El caso de Rita Barberá debería en cualquier país que se aprecie a si mismo servir de enseñanza para que no vuelva a repetirse. Más allá de su trágico fallecimiento a escasos metros de las Cortes donde era representante de los ciudadanos, más allá de las causas naturales que han provocado tan terrible desenlace para su intensa vida, su devenir en los últimos años sería digno de estudio y merecedor de conclusiones aleccionadoras.
Barberá eligió seguir en las instituciones hasta el final. Aquí mismo defendimos que lo mejor para ella era abandonar sus funciones públicas para preparar su defensa y con objeto de no perjudicar al partido al que ha pertenecido tantos años. El motivo no era otro que el clima de condena previa que se había creado en torno a su figura, una tormenta de acusaciones políticas y mediáticas que iba a una velocidad mucho mayor a la investigación judicial, hasta el punto de arrastrarla en su avasallador recorrido.
Lo dicho por Alberto Garzón en los minutos siguientes a la muerte de Rita Barberá debería estar escrito en letras rojas en ese manual de lo que no podría volver a ocurrir: "En política debemos atacar sin piedad a las ideas, y respetar a las personas que las defienden". Por escrito en una red social, y también de palabra a su llegada al Congreso en la mañana de autos, donde afirmó de viva voz que "respeta a las personas, aunque no a las ideas". Una afirmación repetida no es fruto de un mal momento o un juicio equivocado. Las ideas de quienes piensan de forma no merecen respeto.
Pero hubo más prejuicios contra ella. El argumento ad hominem creado por Ciudadanos como condición previa indispensable para que el PP pudiera sacar adelante la investidura contribuyó también a esa condena previa, a ese prejuicio general al que hemos sometido todos a la ex alcaldesa de Valencia.
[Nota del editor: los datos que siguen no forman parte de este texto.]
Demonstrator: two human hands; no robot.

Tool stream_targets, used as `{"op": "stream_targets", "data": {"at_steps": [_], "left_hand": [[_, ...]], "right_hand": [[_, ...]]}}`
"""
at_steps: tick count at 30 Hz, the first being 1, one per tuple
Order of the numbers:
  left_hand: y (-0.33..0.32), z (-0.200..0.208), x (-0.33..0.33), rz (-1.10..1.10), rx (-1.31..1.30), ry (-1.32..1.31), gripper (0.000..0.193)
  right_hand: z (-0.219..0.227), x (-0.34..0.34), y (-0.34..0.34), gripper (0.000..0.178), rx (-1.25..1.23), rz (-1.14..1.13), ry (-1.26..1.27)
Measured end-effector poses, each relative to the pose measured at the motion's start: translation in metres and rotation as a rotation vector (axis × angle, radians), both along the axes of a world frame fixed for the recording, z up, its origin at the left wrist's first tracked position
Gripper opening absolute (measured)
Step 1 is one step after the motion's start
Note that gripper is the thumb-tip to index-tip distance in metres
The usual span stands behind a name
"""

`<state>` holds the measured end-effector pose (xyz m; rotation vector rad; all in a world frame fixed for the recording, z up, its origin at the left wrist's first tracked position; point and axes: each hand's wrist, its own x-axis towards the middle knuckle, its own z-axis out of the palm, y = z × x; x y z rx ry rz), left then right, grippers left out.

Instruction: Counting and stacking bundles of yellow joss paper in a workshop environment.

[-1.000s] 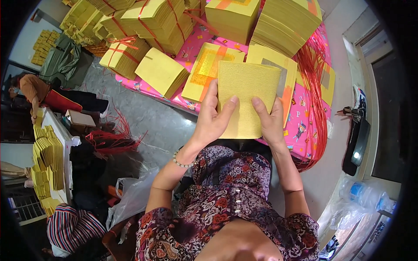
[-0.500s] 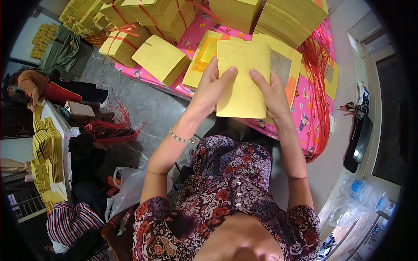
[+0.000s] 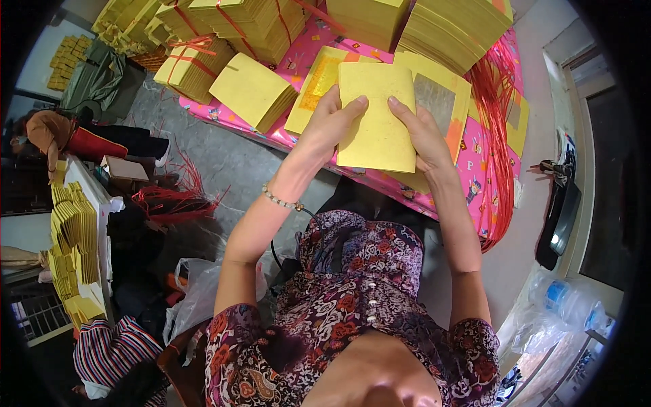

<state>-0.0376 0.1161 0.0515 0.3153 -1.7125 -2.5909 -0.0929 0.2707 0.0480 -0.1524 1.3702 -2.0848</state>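
At the far left we see a narrow white side table [image 3: 102,203] carrying rows of small yellow paper bundles [image 3: 71,244], with a loose tangle of red plastic string [image 3: 173,200] lying on the grey floor beside it. Further up, a pink patterned plastic table cover [image 3: 488,169] begins, and on its left end sit yellow paper stacks tied crosswise with red string [image 3: 193,64]. Just right of them lies an untied, tilted block of plain yellow sheets [image 3: 252,91].

Our left hand [image 3: 329,129] comes next, thumb on the face of a thin rectangular stack of plain yellow paper [image 3: 376,115], the other fingers wrapped behind its left edge. The stack is lifted off the table, in front of our chest and above the near edge of the pink cover, held almost flat toward us. Behind it lies a yellow sheet with a gold foil square [image 3: 319,85]. Our right hand [image 3: 424,132] closes on the stack's right edge in the same way, thumb on top near the upper corner, so both hands clasp it firmly.

Right of that hand lies a yellow sheet with a silver foil square and orange border [image 3: 437,102]. Tall unbound yellow paper piles [image 3: 454,30] stand behind, and a thick hank of red plastic strips [image 3: 495,122] drapes over the table's right edge.
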Motion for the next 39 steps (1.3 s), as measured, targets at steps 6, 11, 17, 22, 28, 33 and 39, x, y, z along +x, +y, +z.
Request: {"op": "stream_targets", "data": {"at_steps": [6,11,17,22,28,33,39], "left_hand": [[0.002,0.005,0.002,-0.001,0.022,-0.006,0.034],[0.012,0.011,0.012,0.038,-0.014,0.199,0.04],[0.019,0.011,0.023,0.114,-0.134,0.317,0.041],[0.024,0.011,0.029,0.143,-0.146,0.391,0.041],[0.025,0.003,0.043,0.142,-0.136,0.37,0.038],[0.032,-0.005,0.052,0.142,-0.133,0.34,0.033],[0.032,-0.005,0.058,0.118,-0.15,0.292,0.031]], "right_hand": [[-0.003,0.004,-0.003,0.037,0.051,-0.074,0.159],[0.002,0.013,0.001,0.039,0.095,-0.126,0.394],[0.008,0.025,0.005,0.04,0.1,-0.114,0.522],[0.009,0.026,0.014,0.039,0.026,-0.072,0.448],[0.014,0.03,0.013,0.03,-0.031,-0.163,0.491],[0.013,0.027,0.026,0.022,0.077,-0.161,0.499],[0.009,0.022,0.03,0.019,0.101,-0.183,0.531]]}}
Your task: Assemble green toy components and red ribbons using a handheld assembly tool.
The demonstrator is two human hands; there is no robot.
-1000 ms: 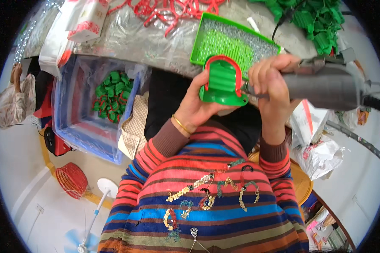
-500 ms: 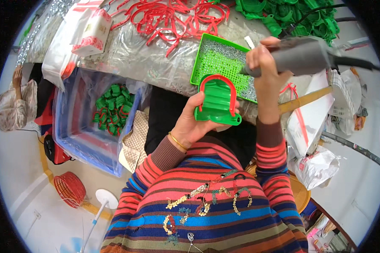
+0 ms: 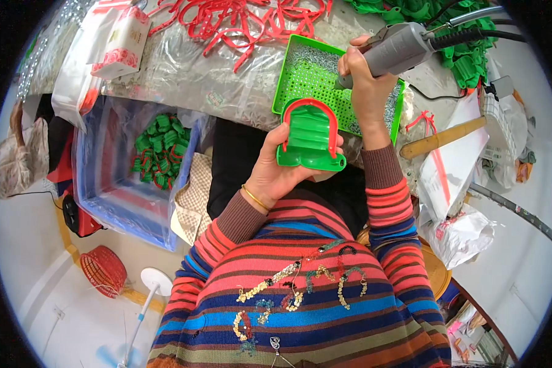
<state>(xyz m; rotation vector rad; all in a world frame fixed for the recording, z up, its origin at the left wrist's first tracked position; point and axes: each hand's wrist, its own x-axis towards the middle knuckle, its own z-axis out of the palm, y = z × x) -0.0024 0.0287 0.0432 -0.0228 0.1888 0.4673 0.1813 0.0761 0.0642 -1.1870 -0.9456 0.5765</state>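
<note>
In my left hand (image 3: 270, 168) I hold a green plastic part (image 3: 311, 161) with a ribbed hollow. A red curved strip (image 3: 313, 103) runs like an arch around the hollow's rim. My right hand (image 3: 369, 89) is wrapped around a grey electric screwdriver (image 3: 398, 50), whose cord leads off to the upper right. The tool's tip points down over a green perforated tray (image 3: 293, 92), where many small silver screws (image 3: 316, 59) lie along the edges. The screwdriver is apart from the green part; whether its tip touches a screw I cannot tell.
Red strips (image 3: 230, 24) lie heaped on the plastic-covered table (image 3: 184, 73). More green parts (image 3: 469, 61) are piled at the far right. A blue lined crate (image 3: 95, 178) at the left contains finished-looking green and red pieces (image 3: 162, 147). A wooden stick (image 3: 441, 138) lies right of the tray.
My right hand and the screwdriver have shifted slightly left, and the tool has tilted with its rear end upward. My left hand still holds the green part in nearly the same place.
</note>
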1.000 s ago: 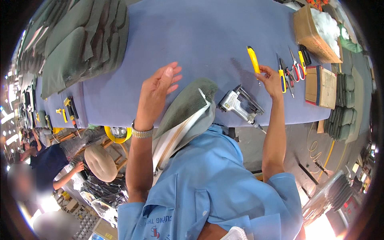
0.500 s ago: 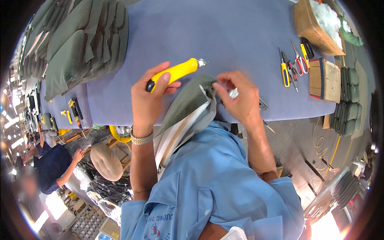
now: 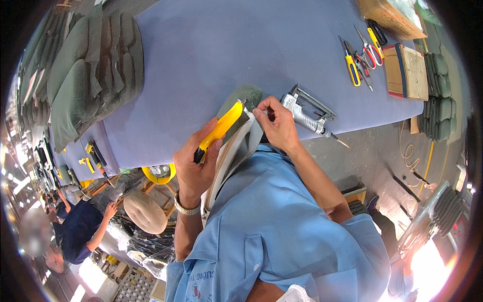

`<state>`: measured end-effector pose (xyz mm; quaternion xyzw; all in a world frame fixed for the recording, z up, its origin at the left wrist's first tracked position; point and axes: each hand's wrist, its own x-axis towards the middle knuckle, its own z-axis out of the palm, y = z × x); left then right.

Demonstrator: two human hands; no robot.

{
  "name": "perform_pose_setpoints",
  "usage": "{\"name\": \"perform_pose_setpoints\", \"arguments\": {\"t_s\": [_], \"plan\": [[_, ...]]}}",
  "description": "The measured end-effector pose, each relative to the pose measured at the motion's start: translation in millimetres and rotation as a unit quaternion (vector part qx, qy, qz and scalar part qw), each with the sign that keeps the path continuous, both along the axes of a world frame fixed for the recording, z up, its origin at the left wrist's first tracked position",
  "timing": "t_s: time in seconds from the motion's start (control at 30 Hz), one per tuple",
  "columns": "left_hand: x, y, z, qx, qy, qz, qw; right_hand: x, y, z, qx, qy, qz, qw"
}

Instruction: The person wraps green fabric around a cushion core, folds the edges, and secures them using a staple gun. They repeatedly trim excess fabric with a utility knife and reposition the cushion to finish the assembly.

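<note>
A yellow-handled tool (image 3: pixel 224 126) with a black butt and a short metal tip is gripped in my left hand (image 3: pixel 197 168). Its tip meets the far end of a dark green padded upholstery piece (image 3: pixel 245 94), whose pale underside shows toward my body. My right hand (image 3: pixel 277 121) pinches the light edge of that piece, close to the tip; the exact contact is too small to make out. Just right of this hand, a silver staple gun (image 3: pixel 304 116) lies on the blue-grey table (image 3: pixel 211 45) with its hose connector over the front edge.
Stacked green cushions (image 3: pixel 100 70) stand at the left. Screwdriver (image 3: pixel 352 70), red-handled scissors (image 3: pixel 372 55) and other hand tools lie at the right, beside a worn small box (image 3: pixel 410 73) and a carton (image 3: pixel 390 17). A person (image 3: pixel 83 226) works at the lower left.
My left hand has lowered the yellow tool, bringing its tip from above the table onto the padded piece. My right hand has shifted left and down, leaving the staple gun in plain view.
</note>
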<state>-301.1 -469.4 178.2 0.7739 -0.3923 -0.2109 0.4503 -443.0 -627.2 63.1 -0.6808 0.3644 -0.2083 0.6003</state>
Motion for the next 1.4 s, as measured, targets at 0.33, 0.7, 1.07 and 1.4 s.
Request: {"name": "perform_pose_setpoints", "arguments": {"t_s": [0.33,0.7,1.07,1.4], "plan": [[-8,4,3,0.007,-0.071,-0.057,0.996,0,1,-3,0.019,-0.017,0.001,1.0],[-15,7,-12,-0.005,-0.079,-0.053,0.995,0,1,-6,0.035,-0.033,0.0,0.999],[-19,-13,17,0.25,-0.207,-0.071,0.943,-1,1,-16,0.057,-0.036,-0.002,0.998],[-16,-11,8,0.202,-0.235,-0.077,0.948,0,1,-15,0.048,-0.023,-0.006,0.999]]}}
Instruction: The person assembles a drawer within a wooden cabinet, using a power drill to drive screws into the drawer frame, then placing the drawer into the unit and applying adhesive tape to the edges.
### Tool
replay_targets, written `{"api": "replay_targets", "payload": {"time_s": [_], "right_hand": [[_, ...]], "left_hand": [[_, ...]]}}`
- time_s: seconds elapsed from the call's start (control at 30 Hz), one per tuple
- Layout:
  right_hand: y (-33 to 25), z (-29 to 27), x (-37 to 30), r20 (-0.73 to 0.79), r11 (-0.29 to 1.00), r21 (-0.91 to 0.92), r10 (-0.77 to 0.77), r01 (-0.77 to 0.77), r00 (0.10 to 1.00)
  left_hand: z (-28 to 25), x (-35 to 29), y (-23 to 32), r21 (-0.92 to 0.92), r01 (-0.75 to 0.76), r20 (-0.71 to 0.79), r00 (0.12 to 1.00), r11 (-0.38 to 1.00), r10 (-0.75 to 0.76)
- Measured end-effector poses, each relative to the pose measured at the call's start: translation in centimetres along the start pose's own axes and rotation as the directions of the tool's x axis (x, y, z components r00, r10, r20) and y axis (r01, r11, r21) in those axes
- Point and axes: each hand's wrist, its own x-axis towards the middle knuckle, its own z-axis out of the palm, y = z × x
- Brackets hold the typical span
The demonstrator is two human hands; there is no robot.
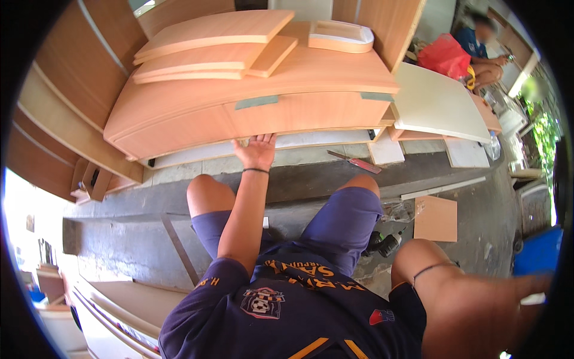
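My left hand (257, 152) is palm up with its fingers stretched out, the tips at the lower edge of a wood-coloured cabinet (179, 122). The cabinet has a curved top and flat front panels, with two grey-green strips (257, 102) on its front. My right hand (508, 299) is raised near the right rim, blurred and partly cut off. A small white patch (534, 298) shows beside it; I cannot make out whether it is held. Several curved boards (209, 36) lie stacked on the cabinet top, beside a rounded, white-lined tray-like piece (341, 37).
A red-handled saw-like tool (362, 164) lies on the ledge past my right knee. A dark power drill (388, 244) and a square board (435, 218) are on the floor. Tall panels (78, 60) stand at left. A person (478, 45) sits far right near a red bag (445, 57).
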Motion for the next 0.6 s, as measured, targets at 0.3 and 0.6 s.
{"api": "replay_targets", "payload": {"time_s": [0.3, 0.6], "right_hand": [[11.4, -5.5, -13.1, 0.145, 0.511, -0.836, 0.556, -0.199, 0.818], [17.3, -6.9, -20.6, 0.269, 0.465, -0.884, 0.581, -0.043, 0.768]], "left_hand": [[-0.8, -1.8, 2.0, 0.059, 0.015, 0.022, 1.0, 0.998, -0.016], [1.4, -2.2, 0.9, 0.014, 0.06, 0.061, 0.996, 0.998, -0.061]]}}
En su propio partido anidó fácilmente la teoría inculpatoria hasta el punto de que murió sola, apestada y provocando la vergüenza de los líderes a los que se cuestionaba por su periplo judicial aún incipiente.
La Justicia paralela que ejercen partidos políticos y medios de comunicación es sin duda lo peor de este momento de la vida pública española cargado de rechazo y de cólera, en el que ha muerto para siempre la presunción constitucional de inocencia. La condena previa llega muy lejos, incluso hasta después de la muerte. Se ha llegado a asegurar que la trayectoria de una persona está marcada por la corrupción con su cuerpo aún caliente a apenas cien metros, y sin que un sólo juez o autoridad policial haya concluido con pruebas su culpabilidad demostrada. La condena previa que aboca a la muerte civil a personas como Rita Barberá se ejerce desde platós igual que desde tribunas de oradores o desde cenáculos íntimos donde se extiende la sospecha porque lo dicta la moda del momento.
Los inquisidores de Twitter han existido siempre en las barras de los bares y debemos tener sobre ellos la misma preocupación, tan grande como la que hemos tenido toda la vida con los bravucones dedicados a insultar. El fenómeno novedoso es el del odio político hasta lo irracional de muchos dirigentes y ciudadanos en general nacidos y formados en democracia.